| Task item |
Go through the listing below. Copy each line that has the string "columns".

| Data shown |

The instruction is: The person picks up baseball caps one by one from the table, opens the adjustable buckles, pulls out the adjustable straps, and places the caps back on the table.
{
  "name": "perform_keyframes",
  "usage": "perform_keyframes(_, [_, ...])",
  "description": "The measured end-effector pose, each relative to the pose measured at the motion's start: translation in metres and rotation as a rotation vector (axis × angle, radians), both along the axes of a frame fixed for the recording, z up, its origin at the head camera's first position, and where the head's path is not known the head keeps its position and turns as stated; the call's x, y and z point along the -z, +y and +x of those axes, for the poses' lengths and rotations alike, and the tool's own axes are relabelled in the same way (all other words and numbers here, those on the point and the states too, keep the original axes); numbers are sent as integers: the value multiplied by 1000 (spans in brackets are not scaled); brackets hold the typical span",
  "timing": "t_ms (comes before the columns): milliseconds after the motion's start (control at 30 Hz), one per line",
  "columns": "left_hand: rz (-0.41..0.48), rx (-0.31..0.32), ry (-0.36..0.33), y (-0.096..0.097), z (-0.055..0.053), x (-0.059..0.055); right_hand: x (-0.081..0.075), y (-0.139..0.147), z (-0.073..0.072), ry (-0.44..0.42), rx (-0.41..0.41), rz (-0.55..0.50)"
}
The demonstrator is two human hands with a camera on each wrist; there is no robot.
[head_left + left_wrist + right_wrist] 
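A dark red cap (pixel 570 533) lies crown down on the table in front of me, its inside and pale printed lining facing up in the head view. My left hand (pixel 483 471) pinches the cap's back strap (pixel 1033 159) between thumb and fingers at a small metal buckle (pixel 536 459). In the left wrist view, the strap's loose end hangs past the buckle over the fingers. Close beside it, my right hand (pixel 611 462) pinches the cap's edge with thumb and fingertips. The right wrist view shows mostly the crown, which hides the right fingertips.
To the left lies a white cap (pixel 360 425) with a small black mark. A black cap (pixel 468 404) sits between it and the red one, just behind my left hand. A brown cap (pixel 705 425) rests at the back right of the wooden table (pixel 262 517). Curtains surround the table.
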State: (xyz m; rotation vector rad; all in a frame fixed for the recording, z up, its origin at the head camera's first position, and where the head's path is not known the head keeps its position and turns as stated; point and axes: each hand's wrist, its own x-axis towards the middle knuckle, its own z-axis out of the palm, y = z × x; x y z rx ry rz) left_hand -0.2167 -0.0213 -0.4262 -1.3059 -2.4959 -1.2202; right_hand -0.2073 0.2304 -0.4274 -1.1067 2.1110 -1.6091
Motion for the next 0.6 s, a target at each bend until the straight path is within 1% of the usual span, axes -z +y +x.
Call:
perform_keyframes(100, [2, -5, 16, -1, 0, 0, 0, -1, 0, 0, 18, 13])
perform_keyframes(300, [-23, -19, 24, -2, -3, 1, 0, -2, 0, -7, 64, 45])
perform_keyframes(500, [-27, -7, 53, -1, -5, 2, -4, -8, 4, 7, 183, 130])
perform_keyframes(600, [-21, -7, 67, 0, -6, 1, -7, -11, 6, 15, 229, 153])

| Task answer |
  "timing": "t_ms (comes before the columns): milliseconds after the motion's start (control at 30 Hz), one per line",
  "columns": "left_hand: rz (-0.41..0.48), rx (-0.31..0.32), ry (-0.36..0.33), y (-0.096..0.097), z (-0.055..0.053), x (-0.059..0.055); right_hand: x (-0.081..0.075), y (-0.139..0.147), z (-0.073..0.072), ry (-0.44..0.42), rx (-0.41..0.41), rz (-0.55..0.50)"

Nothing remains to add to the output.